Set down each line of the listing exactly as it reads.
******
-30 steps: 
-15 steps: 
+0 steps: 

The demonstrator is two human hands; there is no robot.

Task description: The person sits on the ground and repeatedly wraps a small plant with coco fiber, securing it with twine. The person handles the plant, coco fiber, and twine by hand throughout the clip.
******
Finished exercise -
-30 steps: 
-15 steps: 
+0 steps: 

The demonstrator is two human hands; there is no robot.

Task description: The person sits on the ground and repeatedly wraps a small plant with coco fiber, securing it with twine. The person handles the plant, coco fiber, and twine by hand throughout the clip.

There is nothing else to add to the answer.